Philippe Brassac est venu à Lille décrypter un contexte économique chaotique

Comment comprendre notre contexte économique ? C'est à ce défi compliqué que s'est attaqué Philippe Brassac, directeur général du Crédit Agricole SA et président de la fédération bancaire française, lors d'une conférence à Lille Grand Palais le 25 avril, donnée à l'occasion du départ du président de la Caisse régionale, Bernard Pacory.

Pour cette grande figure du monde bancaire, « on n'a jamais connu de période d'une telle nature, intermédiaire, mélangeant deux extrêmes ». Les deux extrêmes auxquels il fait référence n'ont rien de politique mais représentent d'un côté une pression considérable du court terme qui doit de façon impérieuse engager le dégonflement d'une masse monétaire devenue folle durant la crise sanitaire, et celle du long terme avec ses exigences de transition, pour faire face aux enjeux planétaires mais aussi à ceux de nos sociétés : avec une problématique très rarement exposée, celle d'une population fortement vieillissante face à laquelle « le système de santé n'est pas du tout au niveau ». Philippe Brassac évoque aussi bien sûr la transition énergétique, mais aussi celle des méthodes agraires et agroalimentaires, mais encore la nécessité de fabriquer une société beaucoup plus inclusive, ceci dans un monde où la géopolitique se rappelle à notre bon souvenir et où les jeunes générations poussent très fort pour accélérer les solutions pour la planète.

En attendant, le court terme sonne à notre porte. Un court terme « incertain, chaotique » où il est impossible de mener des prévisions, explique cet ancien statisticien. « Aujourd'hui, à trois mois, vous avez toujours tout faux », sourit-il. Mais il est sûr d'une nécessité, celle de « corriger » les excès de la crise sanitaire au cours de laquelle les Etats ont mis en place des « pontages monétaires pour sauter au-dessus des confinements. Aujourd'hui il y a plusieurs milliers de milliards d'euros en zone euro qui n'existaient pas en 2020 ! » Avec un danger évident d'inflation structurelle si rien n'est fait pour dégonfler cette quantité de monnaie. « Sinon, vous avez une monnaie de singe qui ne vaut plus rien », lance crûment Philippe Brassac.

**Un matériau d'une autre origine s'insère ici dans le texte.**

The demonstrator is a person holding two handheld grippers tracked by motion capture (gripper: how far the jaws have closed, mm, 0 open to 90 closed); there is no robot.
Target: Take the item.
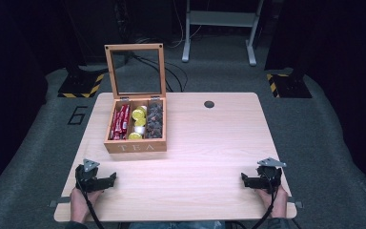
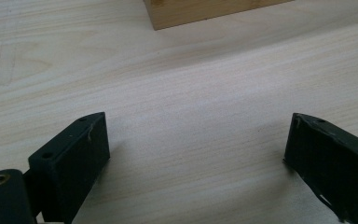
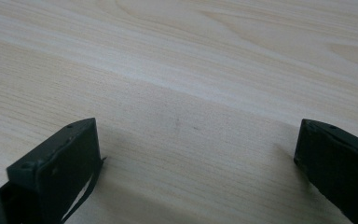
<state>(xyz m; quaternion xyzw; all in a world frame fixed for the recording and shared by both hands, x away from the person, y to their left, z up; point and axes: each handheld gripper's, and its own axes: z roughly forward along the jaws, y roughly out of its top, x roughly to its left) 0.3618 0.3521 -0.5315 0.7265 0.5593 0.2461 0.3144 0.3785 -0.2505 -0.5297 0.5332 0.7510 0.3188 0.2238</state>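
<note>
We see our left gripper (image 1: pixel 106 180) resting near the front left corner of the tabletop (image 1: pixel 209 143), its jaws spread wide with only bare wood between them; in the left gripper view (image 2: pixel 196 140) the gap is plainly released and grasps nothing. Behind it, toward the back left part of the tabletop, stands a wooden tea box (image 1: pixel 136 145) marked TEA, its glass-paned lid (image 1: pixel 136 71) raised upright at the back edge of the box. Its left compartment holds red packets (image 1: pixel 119 121), the middle one yellow capsules (image 1: pixel 138 121), the right one dark pieces (image 1: pixel 155 121) that we cannot identify. A corner of the box shows at the top of the left gripper view, well apart from the jaws. A small round hole (image 1: pixel 209 104) sits near the back edge. Near the front right corner lies our right gripper (image 1: pixel 246 179), likewise released (image 3: pixel 198 140), jaws wide over bare wood.
</note>
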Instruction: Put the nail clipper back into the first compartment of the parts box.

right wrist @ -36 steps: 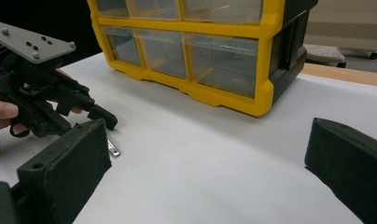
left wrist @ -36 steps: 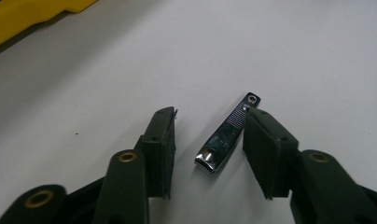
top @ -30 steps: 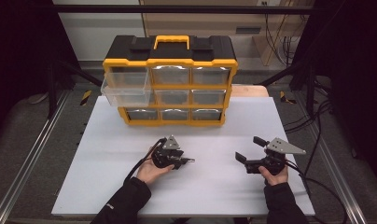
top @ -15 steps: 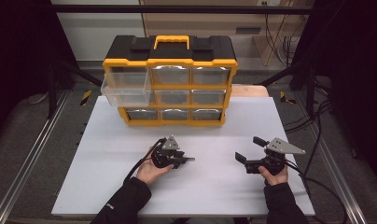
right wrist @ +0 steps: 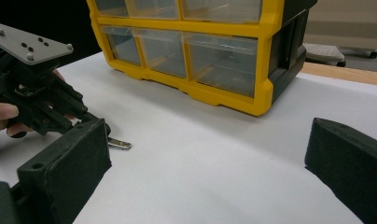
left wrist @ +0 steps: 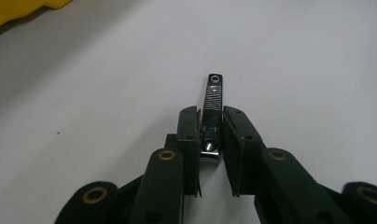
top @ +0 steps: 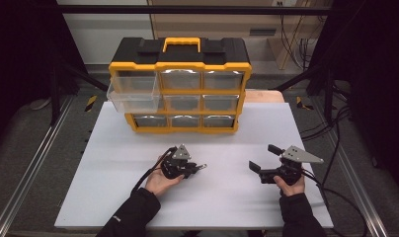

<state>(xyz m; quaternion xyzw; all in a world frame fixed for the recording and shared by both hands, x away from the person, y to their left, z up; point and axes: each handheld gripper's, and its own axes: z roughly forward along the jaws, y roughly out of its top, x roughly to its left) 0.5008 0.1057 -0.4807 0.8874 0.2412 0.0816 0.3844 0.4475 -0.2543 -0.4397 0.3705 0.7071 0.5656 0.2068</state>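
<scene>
A small metal nail clipper (left wrist: pixel 212 105) lies on the white table (top: pixel 237 207), and the pads of my left gripper (left wrist: pixel 211 122) press on it from both sides. Those jaws have just been closing, with the clipper between them. In the high view the left gripper (top: pixel 193 168) rests low at the table's middle, and the clipper's tip (top: pixel 202 166) sticks out to the right. My right gripper (top: pixel 262 157) is held near the right side, its jaws wide open and nothing between them. In the right gripper view the clipper (right wrist: pixel 117 143) shows beside the left gripper (right wrist: pixel 91 119).
A yellow and black drawer organizer (top: pixel 180 64) stands at the back of the table with clear drawers. Its left middle drawer (top: pixel 133 96) is pulled out. Cables trail from both grippers toward the near edge. Dark frame rails run along both sides.
</scene>
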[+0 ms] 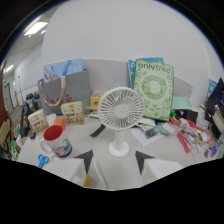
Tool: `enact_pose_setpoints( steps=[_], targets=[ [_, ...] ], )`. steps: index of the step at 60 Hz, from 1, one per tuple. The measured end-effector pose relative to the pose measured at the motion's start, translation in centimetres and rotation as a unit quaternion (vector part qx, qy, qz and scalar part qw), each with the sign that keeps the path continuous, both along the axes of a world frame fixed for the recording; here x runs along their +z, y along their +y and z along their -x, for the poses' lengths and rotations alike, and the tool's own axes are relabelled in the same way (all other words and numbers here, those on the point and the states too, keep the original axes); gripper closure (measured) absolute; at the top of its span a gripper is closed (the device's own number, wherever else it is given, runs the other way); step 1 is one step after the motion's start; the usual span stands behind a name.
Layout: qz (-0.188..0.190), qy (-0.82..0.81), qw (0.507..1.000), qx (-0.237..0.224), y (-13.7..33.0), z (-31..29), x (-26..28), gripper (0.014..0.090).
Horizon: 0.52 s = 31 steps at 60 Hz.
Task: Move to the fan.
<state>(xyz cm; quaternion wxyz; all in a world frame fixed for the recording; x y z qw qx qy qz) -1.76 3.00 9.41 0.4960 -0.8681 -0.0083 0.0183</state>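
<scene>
Gripper point(114, 161) lined up on the white round-caged desk fan point(120, 111).
Its two dark fingers sit spread apart, nothing between them; the fan stands upright just ahead on the grey desk point(165, 150), red-lined mug point(55, 140) off to the left.

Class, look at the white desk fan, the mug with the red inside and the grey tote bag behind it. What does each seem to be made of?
Fan: likely matte white plastic, with thin moulded grille ribs.
Mug: probably glazed ceramic, thick-walled, printed outside.
Tote bag: looks like grey felt or fabric, soft, no shine.
The open gripper points at the fan's base.
</scene>
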Motion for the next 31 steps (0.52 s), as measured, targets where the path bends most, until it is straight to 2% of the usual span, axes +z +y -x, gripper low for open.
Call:
enact_pose_setpoints(
  steps=[11,31],
  targets=[
    [0.005,0.006,1.0,0.009,2.2,-0.6,-0.6,0.0206],
    [0.012,0.012,1.0,0.013,2.9,-1.0,-1.3,0.0205]
  ],
)
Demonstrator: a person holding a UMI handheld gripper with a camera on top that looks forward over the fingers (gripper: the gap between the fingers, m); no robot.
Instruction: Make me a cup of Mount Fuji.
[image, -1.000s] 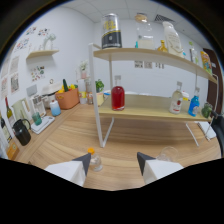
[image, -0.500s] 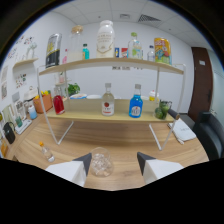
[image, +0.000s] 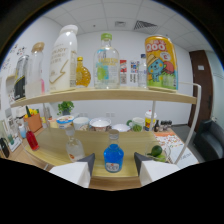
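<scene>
Target looks like the small round bottle of blue liquid with a pale cap (image: 114, 157). It stands upright on the lower wooden shelf (image: 55, 145), just ahead of the gripper (image: 113, 159), framed in the gap between the fingers and not touched. Fingers are spread wide, nothing pinched.

Handling guess: rigid, smooth, likely glass, so slippery and breakable; fairly full, so some weight. Take it at the belly, below the neck, squeezing square.

Appearance: squat body, short neck, label too small to read.

Around it: clear stoppered bottle (image: 74, 147) just beside it, green limes (image: 156, 151) on the other side, bowls (image: 100, 123) behind. Upper shelf holds a tall white milk-style bottle (image: 63, 60), a clear green-capped bottle (image: 106, 62) and a yellow cartoon can (image: 161, 63).
</scene>
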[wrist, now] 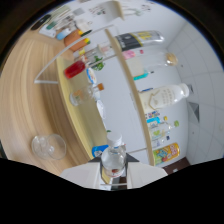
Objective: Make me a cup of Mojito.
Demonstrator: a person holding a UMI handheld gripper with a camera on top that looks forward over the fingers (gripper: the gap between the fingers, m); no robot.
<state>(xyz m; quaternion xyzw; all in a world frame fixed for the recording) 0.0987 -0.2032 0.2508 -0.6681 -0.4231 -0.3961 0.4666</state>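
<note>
My two white fingers (114,176) are closed against the sides of a clear plastic bottle with a pale cap (114,156); both press on its body, so I have it held. The whole view is rolled well over: the light wooden counter (25,100) runs up one side and the white shelf wall (165,75) up the other, so I judge the bottle to be tipped away from upright, its long axis pointing straight ahead along my fingers with the cap farthest from me.

What the coming pour turns on is where the clear empty drinking glass (48,146) lies. It stands on the counter off to the side of my fingers, near but not in line with the bottle's neck. A second clear stemmed glass (80,96) sits farther along the counter, beyond it. I would have to swing the neck across to the nearer glass before tipping further.
</note>
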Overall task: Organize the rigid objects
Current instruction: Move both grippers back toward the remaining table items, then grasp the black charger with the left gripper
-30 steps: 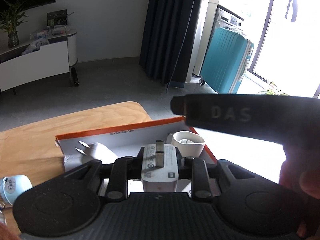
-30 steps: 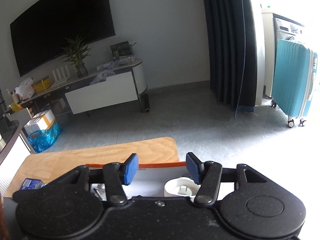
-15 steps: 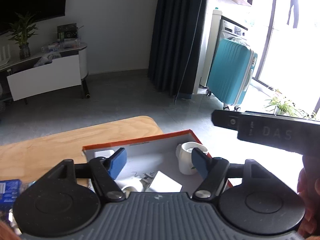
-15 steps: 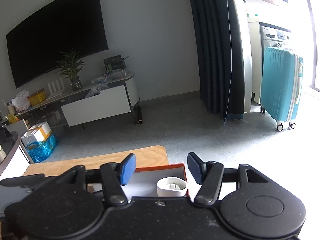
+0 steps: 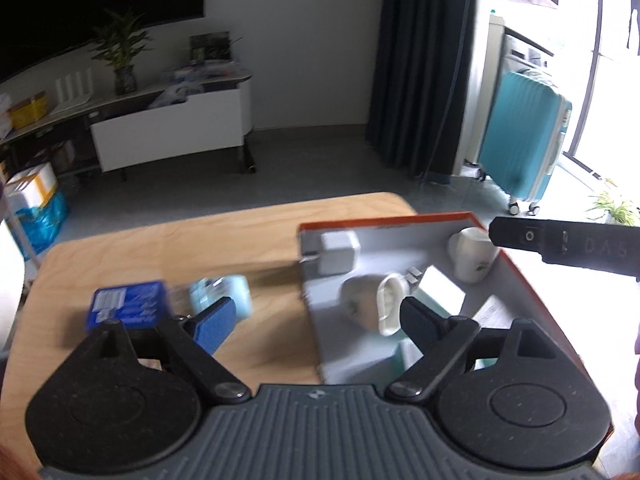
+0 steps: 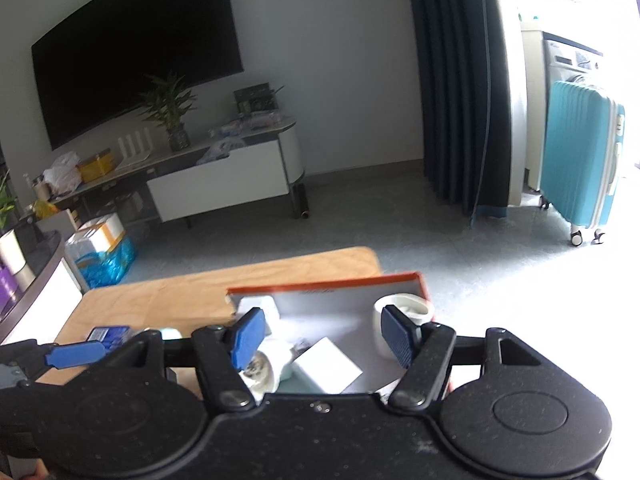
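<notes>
Orange-edged box [image 5: 520, 272] on the wooden table [image 5: 180, 256] already holds a white adapter [image 5: 339, 252], a white cup [image 5: 472, 258] and other white pieces, while a blue packet [image 5: 128, 307] and a pale blue object [image 5: 224, 292] lie outside, just beside its left wall. Left gripper [image 5: 314, 318] has just been opening and its jaws stand wide with nothing between them; the right gripper [image 6: 324, 334] has also just been opening, half wide and empty above the box. I judge one item is just dropped and the next move calls for picking a blue one; only "DAS" is readable, on the right tool.

The box [image 5: 400, 227] is sitting on the tabletop's [image 5: 180, 252] right; a cup [image 5: 472, 256] is standing inside, far right; a packet [image 5: 128, 306] is lying left.
</notes>
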`<state>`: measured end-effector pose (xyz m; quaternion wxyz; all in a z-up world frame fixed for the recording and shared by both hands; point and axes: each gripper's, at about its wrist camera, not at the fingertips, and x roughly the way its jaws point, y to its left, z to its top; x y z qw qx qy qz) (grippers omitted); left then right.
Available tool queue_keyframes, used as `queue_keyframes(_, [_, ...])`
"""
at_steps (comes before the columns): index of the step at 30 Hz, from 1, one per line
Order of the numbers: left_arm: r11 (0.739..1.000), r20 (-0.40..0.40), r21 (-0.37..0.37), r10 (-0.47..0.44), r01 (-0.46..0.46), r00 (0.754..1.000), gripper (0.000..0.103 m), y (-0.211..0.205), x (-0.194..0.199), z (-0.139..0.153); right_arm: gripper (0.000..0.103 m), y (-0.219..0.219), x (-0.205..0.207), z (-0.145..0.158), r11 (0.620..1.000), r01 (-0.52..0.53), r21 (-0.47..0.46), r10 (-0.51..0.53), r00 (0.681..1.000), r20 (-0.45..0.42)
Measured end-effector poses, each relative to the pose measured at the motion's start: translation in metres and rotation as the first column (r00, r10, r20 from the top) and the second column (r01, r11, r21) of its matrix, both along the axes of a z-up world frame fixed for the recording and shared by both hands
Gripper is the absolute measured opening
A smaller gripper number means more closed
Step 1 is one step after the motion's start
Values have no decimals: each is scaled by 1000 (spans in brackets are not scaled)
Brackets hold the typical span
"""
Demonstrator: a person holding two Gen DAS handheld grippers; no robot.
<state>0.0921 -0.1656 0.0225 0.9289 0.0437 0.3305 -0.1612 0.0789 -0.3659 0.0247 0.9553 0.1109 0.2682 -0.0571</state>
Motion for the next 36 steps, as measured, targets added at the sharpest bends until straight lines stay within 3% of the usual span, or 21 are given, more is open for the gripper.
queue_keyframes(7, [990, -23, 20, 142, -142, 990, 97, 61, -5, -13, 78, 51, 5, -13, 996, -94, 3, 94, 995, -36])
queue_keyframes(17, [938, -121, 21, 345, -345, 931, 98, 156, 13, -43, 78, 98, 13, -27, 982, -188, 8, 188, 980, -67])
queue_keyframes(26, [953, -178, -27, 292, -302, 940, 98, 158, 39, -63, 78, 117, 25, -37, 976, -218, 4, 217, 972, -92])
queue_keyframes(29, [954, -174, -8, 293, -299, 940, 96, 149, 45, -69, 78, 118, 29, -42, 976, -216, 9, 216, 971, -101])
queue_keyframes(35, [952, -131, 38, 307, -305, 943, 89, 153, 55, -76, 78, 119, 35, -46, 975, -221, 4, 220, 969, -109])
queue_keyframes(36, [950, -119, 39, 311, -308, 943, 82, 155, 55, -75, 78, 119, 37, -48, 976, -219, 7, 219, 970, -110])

Pour autant, le directeur général de CASA écarte le risque de crise bancaire tel qu'il a pu être décrit dans les médias suite aux défaillances de la SVB puis de deux autres banques américaines, juste avant le Crédit Suisse. La SVB, banque des start up et de la tech, a subi de plein fouet le risque de taux et s'est trouvée « immédiatement très en difficulté pour cause de sous-régulation ». « Mais compte tenu des règles prudentielles (Bâle 3), ce qui s'est déclenché aux USA ne peut pas se déclencher chez nous. La crise n'est pas finie, mais ce n'est pas une crise bancaire. Les raisons des difficultés de ces banques leur sont propres.  » Mieux, non seulement Philippe Brassac affiche sa confiance sur le système bancaire européen, mais « le système bancaire français est beaucoup plus efficace que ses homologues européens », affirme-t-il, soulignant l'évolution des taux d'intérêt. En Espagne, les emprunts souscrits en avril 2019 à 2,7% sont passés à 5,2% aujourd'hui quand en France, ils sont passés sur la même période de 1,9 … à 1,9%.

Pas de crise bancaire donc, mais une phase de grande instabilité financière. Après 10 ans de baisse constante des taux pour atteindre parfois des taux négatifs, le mouvement s'est inversé. « On n'a jamais vu une remontée des taux comme ça depuis 40 ans », s'exclame-t-il. Pour autant, le représentant des banques françaises se veut placide face aux turbulences. Le Brexit devait mettre l'Union européenne à terre, puis la Covid menaçait de mettre à bas nos économies, « tout devait terminer », et finalement le système a tenu. Même les transitions de long terme, lourdes de conséquences, devraient trouver leur financement, selon lui. Mieux, « les transitions sont des futures drivers de développement ».